1947(昭和22)年に創業した同店。店主の市川佳代子さんの夫の両親が、同所に開業し、戦後間もない時期から浜松市民に親しまれてきた。平成以降は利用客が減り、設備の老朽化も進んだため閉店を決めた。
風呂の無い住宅が珍しくなかった創業当時は、開店前から行列ができるほど繁盛していたという。現在は重油を使うが、おがくずを燃料に、汗まみれになりながら湯を沸かしていた。入浴後は、まだ家庭に普及していなかったテレビを脱衣所で囲み、歓声を上げながら野球やプロレス観戦を楽しむ利用客の姿があったという。
男湯・女湯共に、約2坪の浴槽が置かれ、昭和の風情を感じる空間に湯けむりが立ち込める。瓶に入った牛乳は創業当時から今も販売している。生活様式の変化で利用客が減ったが、銭湯ならではの安らぎを求める常連客に支えられ、営業を続けてきた。市川さんは先代から番台を引き継ぎ、45年間務めてきた。「夏には『さっぱりした』と、冬には『暖まったから今日はよく寝られる』という喜びの声が何よりうれしい」と市川さん。
約40年前からほぼ毎日通っているという地元男性は「先代も今の店主も、気さくな人柄が何より魅力だった。無くなるのは本当にさみしい」と話す。豊橋市から来たという男性は「閉店すると聞いて駆け付けた。スーパー銭湯とは異なり、風情があり、ほかの常連客との会話を楽しむ社交場でもあった」と話す。

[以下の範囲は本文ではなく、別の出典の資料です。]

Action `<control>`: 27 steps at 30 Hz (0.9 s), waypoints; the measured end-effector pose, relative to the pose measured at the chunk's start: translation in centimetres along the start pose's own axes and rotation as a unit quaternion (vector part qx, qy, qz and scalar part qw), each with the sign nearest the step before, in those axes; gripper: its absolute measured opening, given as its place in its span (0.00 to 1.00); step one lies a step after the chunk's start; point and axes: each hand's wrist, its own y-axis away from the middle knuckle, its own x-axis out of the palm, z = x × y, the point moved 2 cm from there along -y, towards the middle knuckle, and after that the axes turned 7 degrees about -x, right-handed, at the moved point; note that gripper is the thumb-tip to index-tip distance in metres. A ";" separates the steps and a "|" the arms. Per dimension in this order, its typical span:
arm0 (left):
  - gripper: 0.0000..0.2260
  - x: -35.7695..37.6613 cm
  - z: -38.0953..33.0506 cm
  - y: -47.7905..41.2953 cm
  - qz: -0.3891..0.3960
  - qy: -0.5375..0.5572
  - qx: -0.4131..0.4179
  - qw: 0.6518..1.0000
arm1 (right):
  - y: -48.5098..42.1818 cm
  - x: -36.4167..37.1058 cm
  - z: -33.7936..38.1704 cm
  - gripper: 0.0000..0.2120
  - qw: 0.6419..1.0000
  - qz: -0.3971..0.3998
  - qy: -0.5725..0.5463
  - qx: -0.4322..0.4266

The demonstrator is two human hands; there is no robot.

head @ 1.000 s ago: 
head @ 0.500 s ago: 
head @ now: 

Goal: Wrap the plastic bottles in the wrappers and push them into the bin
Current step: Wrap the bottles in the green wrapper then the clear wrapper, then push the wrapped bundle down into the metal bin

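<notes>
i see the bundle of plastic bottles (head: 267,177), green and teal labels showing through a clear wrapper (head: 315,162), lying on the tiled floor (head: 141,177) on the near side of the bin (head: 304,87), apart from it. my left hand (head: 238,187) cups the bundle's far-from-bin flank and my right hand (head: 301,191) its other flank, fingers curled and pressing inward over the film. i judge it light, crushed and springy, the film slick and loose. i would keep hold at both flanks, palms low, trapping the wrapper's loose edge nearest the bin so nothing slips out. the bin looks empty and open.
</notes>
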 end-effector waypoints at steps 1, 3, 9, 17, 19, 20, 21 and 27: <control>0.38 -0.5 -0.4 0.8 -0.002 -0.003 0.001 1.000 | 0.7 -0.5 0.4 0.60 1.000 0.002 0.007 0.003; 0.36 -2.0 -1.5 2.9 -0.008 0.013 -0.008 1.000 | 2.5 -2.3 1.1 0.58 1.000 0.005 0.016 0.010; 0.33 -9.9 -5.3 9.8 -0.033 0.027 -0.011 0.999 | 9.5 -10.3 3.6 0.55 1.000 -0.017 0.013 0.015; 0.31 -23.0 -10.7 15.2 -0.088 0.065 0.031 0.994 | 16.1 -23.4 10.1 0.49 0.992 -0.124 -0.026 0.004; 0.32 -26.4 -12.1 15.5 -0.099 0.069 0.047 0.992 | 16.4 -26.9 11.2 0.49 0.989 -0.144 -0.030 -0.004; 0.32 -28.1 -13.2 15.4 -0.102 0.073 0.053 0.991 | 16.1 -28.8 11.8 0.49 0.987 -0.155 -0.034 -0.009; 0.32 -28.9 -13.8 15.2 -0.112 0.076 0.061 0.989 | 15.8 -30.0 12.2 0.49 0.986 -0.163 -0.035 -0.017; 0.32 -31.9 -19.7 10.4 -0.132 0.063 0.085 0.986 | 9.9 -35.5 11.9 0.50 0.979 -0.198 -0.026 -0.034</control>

同店の廃業により、県公衆浴場業生活衛生同業組合に加入する市内の銭湯は1カ所のみになる。市川さんは「顔なじみの人たちと話す機会がなくなるのでさみしくなる」と惜しみつつも、「利用客との触れ合いが楽しく、いやいや働いたことがない。本当にいい仕事をさせてもらった」と笑顔を見せる。
営業時間は、16時~21時。月曜・木曜・日曜定休。入浴料は、大人=450円、小学生=180円、未就学児=90円。